PROVIDED DATA:

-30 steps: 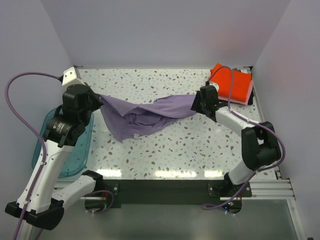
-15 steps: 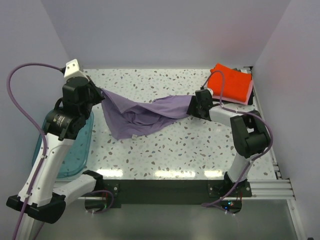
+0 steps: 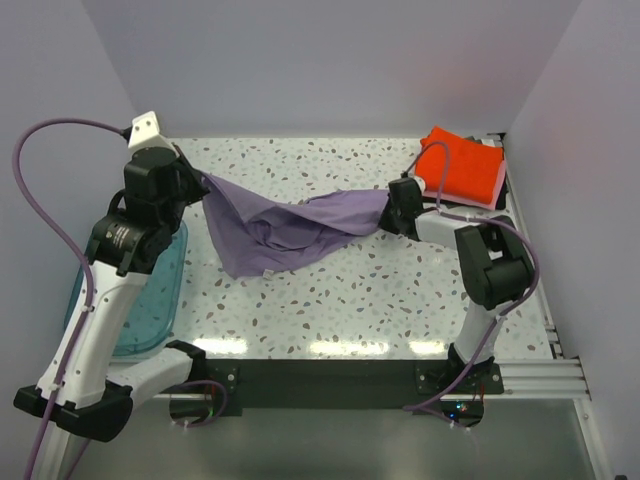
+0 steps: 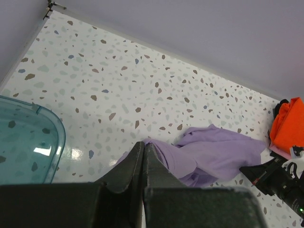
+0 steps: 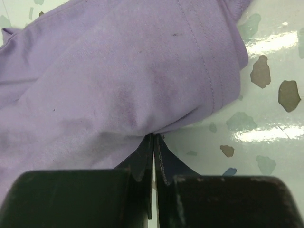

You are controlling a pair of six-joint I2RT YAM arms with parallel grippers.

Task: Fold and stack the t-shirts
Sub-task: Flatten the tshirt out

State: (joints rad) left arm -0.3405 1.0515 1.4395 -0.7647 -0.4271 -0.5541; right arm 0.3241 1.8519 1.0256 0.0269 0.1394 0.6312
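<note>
L gripper (image 4: 144, 145) pinching purple tee (image 3: 290, 225) edge, R gripper (image 5: 154, 138) clenched on opposite edge, tee slung between

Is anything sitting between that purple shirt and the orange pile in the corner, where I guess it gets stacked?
Nothing loose. The left gripper and right gripper each pinch the purple shirt. Between it and the orange pile there is only bare table and the right arm itself.

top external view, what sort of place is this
Probably a lab test cell, not a home: plain walls boxing in a speckled table, with a left arm and right arm on a metal frame, holding a lavender t-shirt.
</note>
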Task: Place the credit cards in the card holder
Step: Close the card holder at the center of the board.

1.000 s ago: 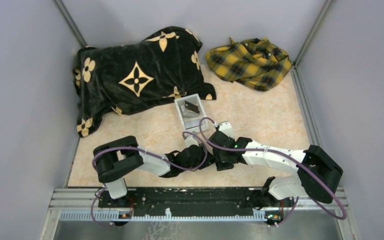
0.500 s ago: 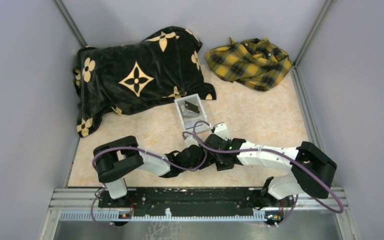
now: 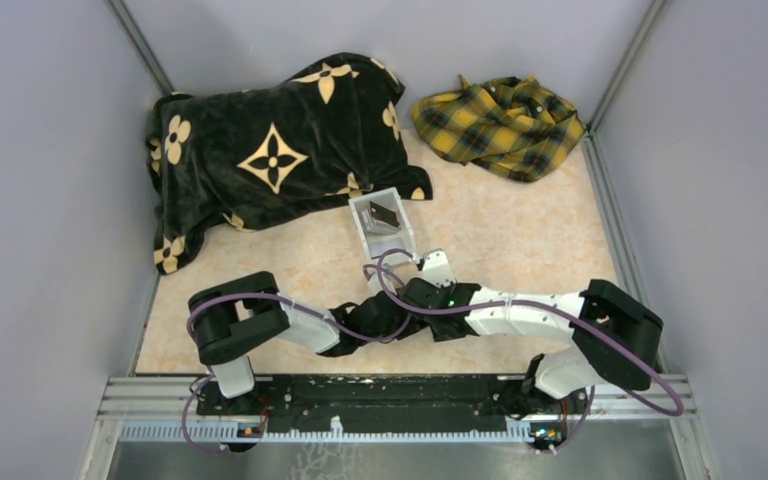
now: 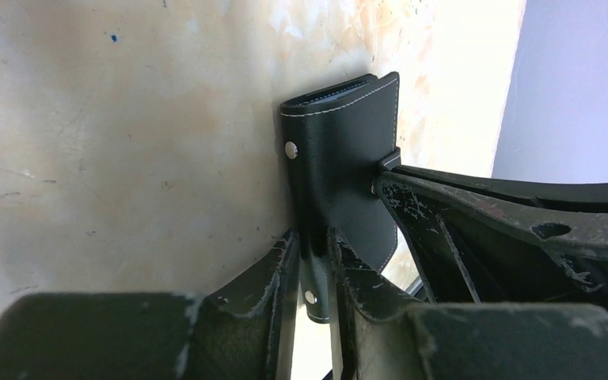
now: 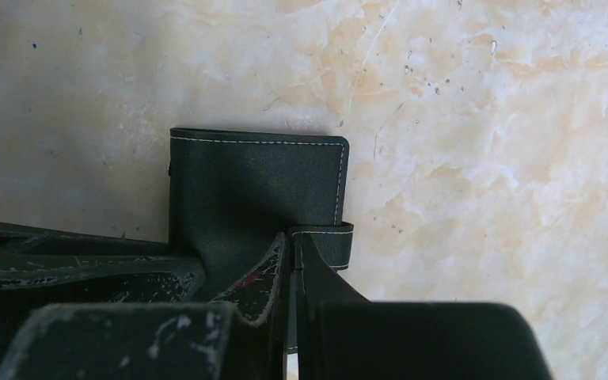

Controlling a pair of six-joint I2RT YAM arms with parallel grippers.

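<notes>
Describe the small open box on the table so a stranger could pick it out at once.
Find the big black blanket with gold flowers at the far left of the table. Just off its near right corner sits a small pale open-top box, with a dark card inside. Unlike the blanket and the yellow plaid cloth, it is rigid and straight-sided.

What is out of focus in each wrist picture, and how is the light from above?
Left wrist: left end effector blurred near the lens, card holder sharp. Right wrist: right end effector soft, stitching crisp. Top external: even light, no glare.
</notes>
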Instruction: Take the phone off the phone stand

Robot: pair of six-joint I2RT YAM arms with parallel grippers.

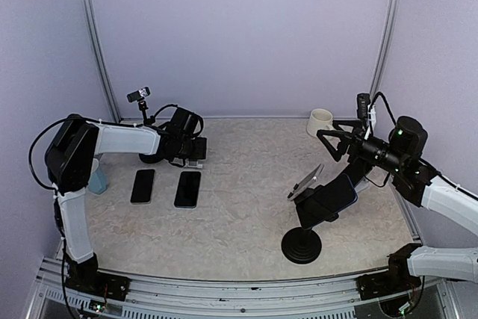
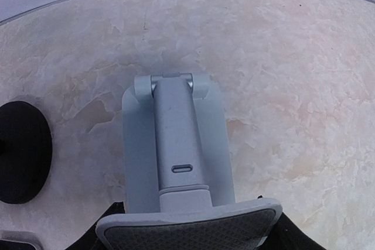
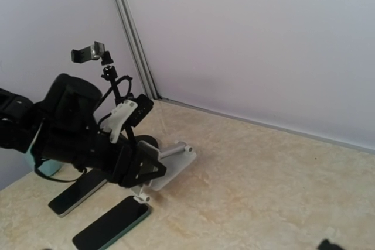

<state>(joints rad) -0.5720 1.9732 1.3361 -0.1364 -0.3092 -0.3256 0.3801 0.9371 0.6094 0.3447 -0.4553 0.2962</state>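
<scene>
A black phone stand (image 1: 302,245) with a round base stands front right and carries a tilted phone (image 1: 307,181). My right gripper (image 1: 329,146) hovers open and empty just above and behind that phone; its fingers hardly show in the right wrist view. My left gripper (image 1: 191,156) is at back left, shut on the plate of a second, grey phone stand (image 1: 196,162). That grey stand (image 2: 176,144) fills the left wrist view with no phone on it, its padded plate between the jaws. The right wrist view shows the same grip (image 3: 139,171) on the grey stand (image 3: 176,165).
Two dark phones (image 1: 143,185) (image 1: 187,188) lie flat on the table left of centre. A small tripod clamp (image 1: 139,95) with a black round base (image 2: 20,150) stands behind the left gripper. A white mug (image 1: 320,121) sits at back right. A teal object (image 1: 97,178) is at far left.
</scene>
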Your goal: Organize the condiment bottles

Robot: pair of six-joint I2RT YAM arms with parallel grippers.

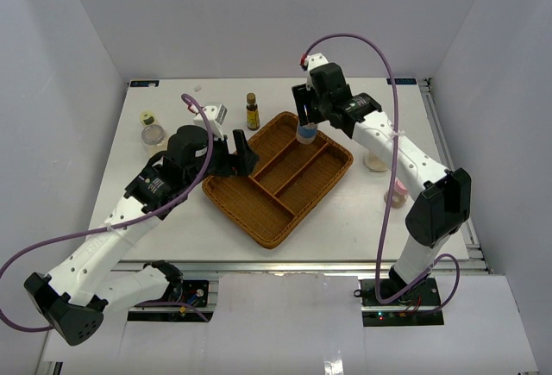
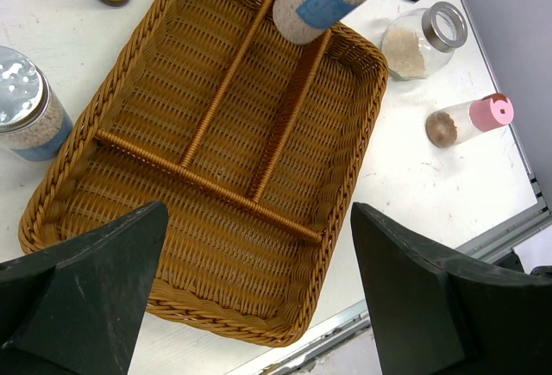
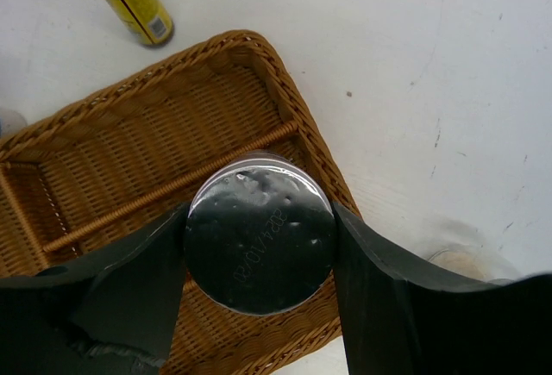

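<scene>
Blue-label shaker (image 2: 319, 0): lifted above tray's (image 2: 216, 254) far end
Second shaker (image 2: 26, 103): upright, just beside tray's left rim
Amber bottle (image 1: 252, 112): upright beyond tray
Pink-capped bottle (image 2: 470, 121): on its side, right of tray

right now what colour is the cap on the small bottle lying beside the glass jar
The cap is pink; clearest in the left wrist view.

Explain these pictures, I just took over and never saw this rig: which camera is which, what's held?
Two robot arms stand at a white table's near edge. The overhead picture looks down from behind them; the other two come from cameras on each wrist. The right pincer grips a silver-capped, blue-labelled cylinder above the brown woven divided tray. The left pincer hangs open and empty by that tray. A slim amber bottle, a silver-lidded glass jar and a pink-capped bottle sit around it.
</scene>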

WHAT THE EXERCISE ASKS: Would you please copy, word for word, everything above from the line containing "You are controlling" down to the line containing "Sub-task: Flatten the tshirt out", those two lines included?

RESPONSE AREA:
You are controlling a pair of six-joint I2RT YAM arms with parallel grippers.

Task: Fold and stack the t-shirts
Sub-task: Flatten the tshirt out

Nothing else remains to be done in this exercise.